### DATA RECORDS ###

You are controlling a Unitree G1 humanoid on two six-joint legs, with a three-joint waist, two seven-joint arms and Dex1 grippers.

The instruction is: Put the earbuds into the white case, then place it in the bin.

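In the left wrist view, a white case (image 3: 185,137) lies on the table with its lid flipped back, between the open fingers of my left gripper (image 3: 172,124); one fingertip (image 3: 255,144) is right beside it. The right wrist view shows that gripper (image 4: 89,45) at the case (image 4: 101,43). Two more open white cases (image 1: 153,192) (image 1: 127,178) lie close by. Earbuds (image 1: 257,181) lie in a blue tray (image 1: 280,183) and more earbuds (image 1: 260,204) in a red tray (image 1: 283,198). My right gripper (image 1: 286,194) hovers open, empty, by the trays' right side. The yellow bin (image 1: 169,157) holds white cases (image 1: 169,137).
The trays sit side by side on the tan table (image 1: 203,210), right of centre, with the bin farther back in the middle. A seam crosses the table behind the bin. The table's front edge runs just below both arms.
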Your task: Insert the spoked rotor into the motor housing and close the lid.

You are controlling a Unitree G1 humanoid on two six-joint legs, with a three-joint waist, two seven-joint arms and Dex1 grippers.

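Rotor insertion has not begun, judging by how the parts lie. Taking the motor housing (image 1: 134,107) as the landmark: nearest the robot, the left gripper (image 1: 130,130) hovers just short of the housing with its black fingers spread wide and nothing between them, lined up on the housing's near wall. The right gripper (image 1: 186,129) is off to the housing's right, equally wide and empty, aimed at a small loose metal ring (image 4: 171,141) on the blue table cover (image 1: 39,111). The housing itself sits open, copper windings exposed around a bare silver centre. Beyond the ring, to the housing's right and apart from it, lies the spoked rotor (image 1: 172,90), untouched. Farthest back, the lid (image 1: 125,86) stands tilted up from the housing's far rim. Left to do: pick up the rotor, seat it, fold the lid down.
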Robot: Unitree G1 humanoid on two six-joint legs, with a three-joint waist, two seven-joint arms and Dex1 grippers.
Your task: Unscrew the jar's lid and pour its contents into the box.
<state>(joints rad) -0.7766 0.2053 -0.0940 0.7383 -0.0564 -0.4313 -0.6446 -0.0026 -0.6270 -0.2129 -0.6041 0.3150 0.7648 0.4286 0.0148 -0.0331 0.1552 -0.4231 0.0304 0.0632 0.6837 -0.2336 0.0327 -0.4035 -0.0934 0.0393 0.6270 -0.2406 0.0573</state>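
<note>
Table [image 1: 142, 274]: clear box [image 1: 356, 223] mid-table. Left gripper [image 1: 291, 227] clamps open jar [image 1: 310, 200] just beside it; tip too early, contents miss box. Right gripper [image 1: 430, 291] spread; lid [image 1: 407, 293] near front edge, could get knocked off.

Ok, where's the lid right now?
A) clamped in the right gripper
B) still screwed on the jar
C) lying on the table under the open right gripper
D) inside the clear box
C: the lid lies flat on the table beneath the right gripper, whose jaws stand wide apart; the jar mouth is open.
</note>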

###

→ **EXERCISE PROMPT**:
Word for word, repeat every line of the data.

→ **RESPONSE TO THE TASK**:
You are controlling a Unitree G1 humanoid on two six-joint legs, with a three-joint waist, two seven-joint arms and Dex1 grippers.

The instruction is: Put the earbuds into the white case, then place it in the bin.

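In the left wrist view, a white case (image 3: 185,137) lies on the table with its lid flipped back, between the open fingers of my left gripper (image 3: 172,124); one fingertip (image 3: 255,144) is right beside it. The right wrist view shows that gripper (image 4: 89,45) at the case (image 4: 101,43). Two more open white cases (image 1: 153,192) (image 1: 127,178) lie close by. Earbuds (image 1: 257,181) lie in a blue tray (image 1: 280,183) and more earbuds (image 1: 260,204) in a red tray (image 1: 283,198). My right gripper (image 1: 286,194) hovers open, empty, by the trays' right side. The yellow bin (image 1: 169,157) holds white cases (image 1: 169,137).
The trays sit side by side on the tan table (image 1: 203,210), right of centre, with the bin farther back in the middle. A seam crosses the table behind the bin. The table's front edge runs just below both arms.
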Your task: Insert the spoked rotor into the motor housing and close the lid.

You are controlling a Unitree G1 humanoid on two six-joint legs, with a three-joint waist, two seven-joint arms and Dex1 grippers.

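Rotor insertion has not begun, judging by how the parts lie. Taking the motor housing (image 1: 134,107) as the landmark: nearest the robot, the left gripper (image 1: 130,130) hovers just short of the housing with its black fingers spread wide and nothing between them, lined up on the housing's near wall. The right gripper (image 1: 186,129) is off to the housing's right, equally wide and empty, aimed at a small loose metal ring (image 4: 171,141) on the blue table cover (image 1: 39,111). The housing itself sits open, copper windings exposed around a bare silver centre. Beyond the ring, to the housing's right and apart from it, lies the spoked rotor (image 1: 172,90), untouched. Farthest back, the lid (image 1: 125,86) stands tilted up from the housing's far rim. Left to do: pick up the rotor, seat it, fold the lid down.
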Robot: Unitree G1 humanoid on two six-joint legs, with a three-joint waist, two seven-joint arms and Dex1 grippers.
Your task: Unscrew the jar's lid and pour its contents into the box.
<state>(joints rad) -0.7766 0.2053 -0.0940 0.7383 -0.0564 -0.4313 -0.6446 -0.0026 -0.6270 -0.2129 -0.6041 0.3150 0.7648 0.4286 0.0148 -0.0331 0.1552 -0.4231 0.0304 0.0632 0.6837 -0.2336 0.0327 -0.4035 -0.0934 0.0393 0.6270 -0.2406 0.0573</state>
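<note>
Table [image 1: 142, 274]: clear box [image 1: 356, 223] mid-table. Left gripper [image 1: 291, 227] clamps open jar [image 1: 310, 200] just beside it; tip too early, contents miss box. Right gripper [image 1: 430, 291] spread; lid [image 1: 407, 293] near front edge, could get knocked off.

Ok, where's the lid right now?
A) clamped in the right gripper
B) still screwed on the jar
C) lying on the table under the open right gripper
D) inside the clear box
C: the lid lies flat on the table beneath the right gripper, whose jaws stand wide apart; the jar mouth is open.
</note>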

Nothing more belongs to this exercise.